EXERCISE INSTRUCTIONS:
Retrieve every line of the data holding the word "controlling".

Stored data
*** Block opens ***

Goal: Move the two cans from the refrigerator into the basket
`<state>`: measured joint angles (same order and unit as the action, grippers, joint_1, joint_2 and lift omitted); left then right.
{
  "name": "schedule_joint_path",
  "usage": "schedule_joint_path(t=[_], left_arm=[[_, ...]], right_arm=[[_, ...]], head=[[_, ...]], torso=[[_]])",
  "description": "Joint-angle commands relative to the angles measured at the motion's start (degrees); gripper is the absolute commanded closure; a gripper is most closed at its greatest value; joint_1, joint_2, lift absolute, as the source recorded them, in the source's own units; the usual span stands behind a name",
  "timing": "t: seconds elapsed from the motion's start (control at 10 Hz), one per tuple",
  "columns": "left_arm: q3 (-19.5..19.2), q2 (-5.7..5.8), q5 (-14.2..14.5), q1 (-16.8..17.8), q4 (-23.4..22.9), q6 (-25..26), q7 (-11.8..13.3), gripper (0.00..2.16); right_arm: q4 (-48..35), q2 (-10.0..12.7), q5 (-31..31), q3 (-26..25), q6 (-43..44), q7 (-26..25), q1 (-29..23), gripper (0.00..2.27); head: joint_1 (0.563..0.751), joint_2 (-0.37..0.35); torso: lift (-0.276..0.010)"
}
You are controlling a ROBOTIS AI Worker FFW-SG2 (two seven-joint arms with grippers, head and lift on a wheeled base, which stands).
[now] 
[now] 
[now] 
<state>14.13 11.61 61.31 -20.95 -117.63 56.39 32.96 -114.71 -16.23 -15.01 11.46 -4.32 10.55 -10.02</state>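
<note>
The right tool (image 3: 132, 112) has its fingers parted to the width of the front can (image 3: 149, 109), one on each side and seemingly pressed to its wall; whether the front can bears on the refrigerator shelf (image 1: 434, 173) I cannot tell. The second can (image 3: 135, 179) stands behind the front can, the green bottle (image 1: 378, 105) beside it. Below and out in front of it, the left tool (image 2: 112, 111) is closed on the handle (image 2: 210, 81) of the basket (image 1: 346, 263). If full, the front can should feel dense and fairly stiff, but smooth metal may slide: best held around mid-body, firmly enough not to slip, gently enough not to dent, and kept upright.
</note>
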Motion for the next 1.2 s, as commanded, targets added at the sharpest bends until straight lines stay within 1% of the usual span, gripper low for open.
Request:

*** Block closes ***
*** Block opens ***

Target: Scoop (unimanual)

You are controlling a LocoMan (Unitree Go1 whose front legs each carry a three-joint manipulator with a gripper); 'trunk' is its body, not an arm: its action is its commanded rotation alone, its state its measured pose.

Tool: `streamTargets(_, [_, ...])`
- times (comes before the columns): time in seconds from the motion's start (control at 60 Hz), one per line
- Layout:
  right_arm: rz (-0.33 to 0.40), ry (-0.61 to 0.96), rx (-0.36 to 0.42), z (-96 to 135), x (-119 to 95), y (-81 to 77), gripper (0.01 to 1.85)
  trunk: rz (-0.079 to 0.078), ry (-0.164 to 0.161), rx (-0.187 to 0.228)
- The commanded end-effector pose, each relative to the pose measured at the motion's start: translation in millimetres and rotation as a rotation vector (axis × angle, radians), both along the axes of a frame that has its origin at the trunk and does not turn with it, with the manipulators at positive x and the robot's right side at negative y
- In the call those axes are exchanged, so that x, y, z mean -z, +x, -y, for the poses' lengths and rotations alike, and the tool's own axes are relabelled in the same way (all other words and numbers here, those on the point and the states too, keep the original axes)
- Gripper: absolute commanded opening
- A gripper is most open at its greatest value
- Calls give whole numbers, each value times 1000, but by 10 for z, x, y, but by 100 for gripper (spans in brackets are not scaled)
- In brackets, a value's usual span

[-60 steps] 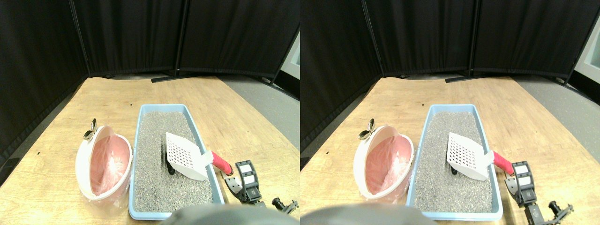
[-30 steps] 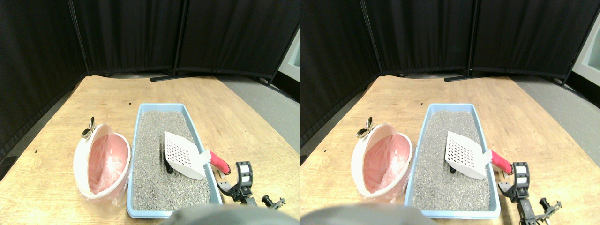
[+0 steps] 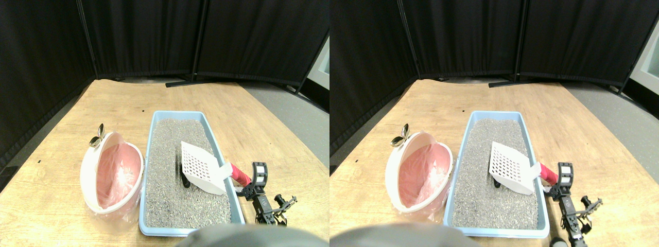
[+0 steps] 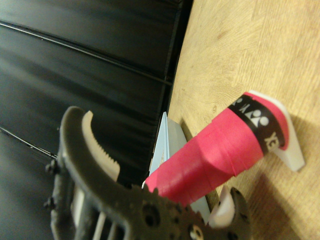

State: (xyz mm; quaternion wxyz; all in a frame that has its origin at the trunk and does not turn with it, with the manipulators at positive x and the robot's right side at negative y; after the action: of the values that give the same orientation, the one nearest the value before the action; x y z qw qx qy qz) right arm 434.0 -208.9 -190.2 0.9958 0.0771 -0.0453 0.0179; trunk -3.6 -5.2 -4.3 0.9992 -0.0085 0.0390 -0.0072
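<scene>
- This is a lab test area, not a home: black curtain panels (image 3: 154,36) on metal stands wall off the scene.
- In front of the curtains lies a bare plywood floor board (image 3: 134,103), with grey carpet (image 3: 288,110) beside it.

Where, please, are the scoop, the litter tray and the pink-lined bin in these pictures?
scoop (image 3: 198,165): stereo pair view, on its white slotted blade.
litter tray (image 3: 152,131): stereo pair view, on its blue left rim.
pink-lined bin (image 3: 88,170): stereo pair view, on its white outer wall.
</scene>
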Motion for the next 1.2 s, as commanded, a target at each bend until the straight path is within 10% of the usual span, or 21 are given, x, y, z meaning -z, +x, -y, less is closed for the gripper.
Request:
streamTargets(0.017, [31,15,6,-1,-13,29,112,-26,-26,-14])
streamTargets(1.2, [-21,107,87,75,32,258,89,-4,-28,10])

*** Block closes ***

WRITTEN SOLUTION:
You are controlling a ROBOTIS AI Worker FFW-SG2 (two seven-joint arms with grippers, head and lift on a wheeled base, which stands).
You are controlling a LocoMan (Unitree Go1 whose front legs each carry a three-joint manipulator with a gripper); 'trunk' is its body, not an arm: its action is its commanded rotation alone, its state its measured pose.

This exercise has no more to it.